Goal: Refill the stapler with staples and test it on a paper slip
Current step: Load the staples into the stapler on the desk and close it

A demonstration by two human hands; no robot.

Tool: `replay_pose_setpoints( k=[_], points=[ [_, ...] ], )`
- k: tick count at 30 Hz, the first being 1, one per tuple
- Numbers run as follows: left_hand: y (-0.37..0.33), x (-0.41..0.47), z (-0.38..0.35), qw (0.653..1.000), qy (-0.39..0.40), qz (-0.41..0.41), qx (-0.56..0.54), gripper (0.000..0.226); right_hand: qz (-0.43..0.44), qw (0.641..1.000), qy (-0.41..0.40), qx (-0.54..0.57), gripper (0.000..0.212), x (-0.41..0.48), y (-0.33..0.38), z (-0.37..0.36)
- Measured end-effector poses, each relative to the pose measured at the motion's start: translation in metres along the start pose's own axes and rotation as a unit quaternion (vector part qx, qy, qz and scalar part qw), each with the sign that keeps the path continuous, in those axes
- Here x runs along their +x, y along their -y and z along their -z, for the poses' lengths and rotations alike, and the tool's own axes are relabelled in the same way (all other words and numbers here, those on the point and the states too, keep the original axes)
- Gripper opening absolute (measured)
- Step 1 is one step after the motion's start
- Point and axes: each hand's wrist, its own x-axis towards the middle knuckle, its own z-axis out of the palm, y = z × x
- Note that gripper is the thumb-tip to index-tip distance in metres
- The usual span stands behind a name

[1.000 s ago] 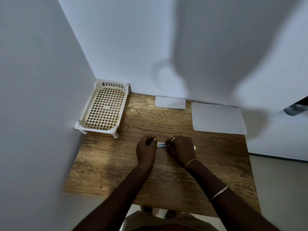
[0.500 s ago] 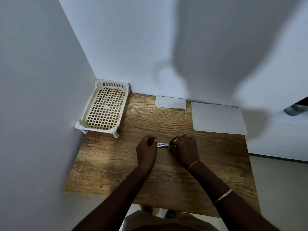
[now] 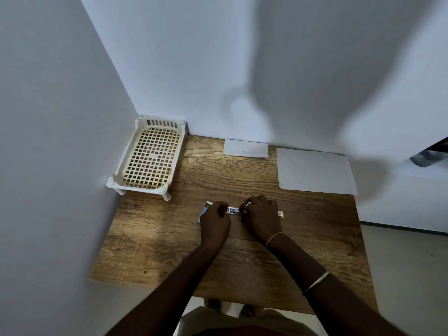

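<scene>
A small silver stapler (image 3: 234, 210) lies across the middle of the wooden table (image 3: 242, 258). My right hand (image 3: 263, 218) is closed over its middle, and a yellow-white end (image 3: 280, 213) sticks out on the right. My left hand (image 3: 214, 223) is curled at the stapler's left end. It covers a small blue-and-white staple box (image 3: 204, 212), which pokes out at its left side. The staples themselves are hidden. A white paper slip (image 3: 246, 148) lies at the table's back edge by the wall.
A cream plastic mesh basket (image 3: 148, 158) stands in the back left corner against both walls. A larger white sheet (image 3: 315, 170) lies at the back right. The table's right edge drops to the floor (image 3: 407, 275).
The blue-and-white box now shows at the left of my left hand. The stapler's yellow-white right end, hidden half a second ago, is visible again. Both hands stay at the stapler.
</scene>
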Motion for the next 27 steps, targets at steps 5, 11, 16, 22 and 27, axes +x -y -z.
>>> replay_pose_setpoints(
  k=[5,11,16,22,27],
  points=[
    [0.000,0.001,0.001,1.000,0.004,0.002,-0.010,0.035,-0.004,1.000,0.004,0.025,0.013,0.004,0.004,-0.001],
    [0.002,0.001,0.002,1.000,0.004,-0.003,-0.015,0.034,-0.021,0.996,-0.053,0.069,0.020,-0.003,-0.011,-0.001],
    [0.004,0.000,0.001,1.000,0.006,-0.008,-0.016,0.036,-0.066,0.986,-0.072,0.137,0.021,-0.008,-0.014,-0.002],
    [0.004,-0.001,-0.001,1.000,0.004,-0.007,-0.016,0.036,-0.032,0.986,-0.069,0.151,0.033,-0.006,-0.013,-0.003],
    [0.002,-0.004,-0.004,1.000,-0.002,-0.011,-0.014,0.036,0.023,0.995,-0.065,0.074,0.012,-0.005,-0.008,-0.007]
  ],
)
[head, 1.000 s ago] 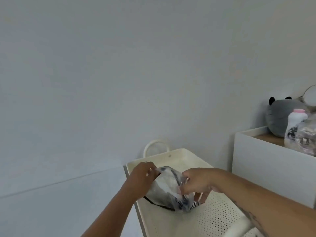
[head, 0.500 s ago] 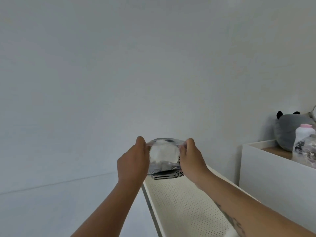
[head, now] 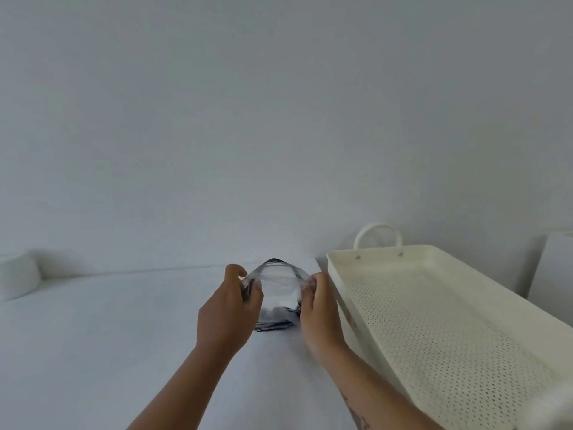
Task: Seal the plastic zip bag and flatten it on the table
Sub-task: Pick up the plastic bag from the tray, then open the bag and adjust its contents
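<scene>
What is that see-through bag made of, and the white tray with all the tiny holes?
The bag, held between the left hand and right hand, looks like thin, clear, glossy plastic: you can see dark striped stuff through it, and it wrinkles and shines. The tray looks like matte cream-painted metal or maybe hard plastic: stiff straight walls and neat rows of punched holes. I can't tell which for sure.

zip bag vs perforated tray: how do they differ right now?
The zip bag is clear, soft plastic with dark striped contents; the perforated tray is rigid, cream and looks empty. The bag is gripped between the left hand and right hand; the tray is untouched. The bag is much smaller.
</scene>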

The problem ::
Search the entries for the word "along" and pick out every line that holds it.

Finished task ::
- Measured end-effector poses, each relative to the pose measured at the motion's start: translation in metres along the start pose's own axes and rotation as a unit quaternion (vector part qx, qy, qz and scalar part qw), each with the sign that keeps the path continuous, in those axes
- Here x runs along their +x, y along their -y and z along their -z, for the poses' lengths and rotations alike, and the tool's own axes are relabelled in the same way (all other words and numbers here, those on the point and the states too, keep the original axes)

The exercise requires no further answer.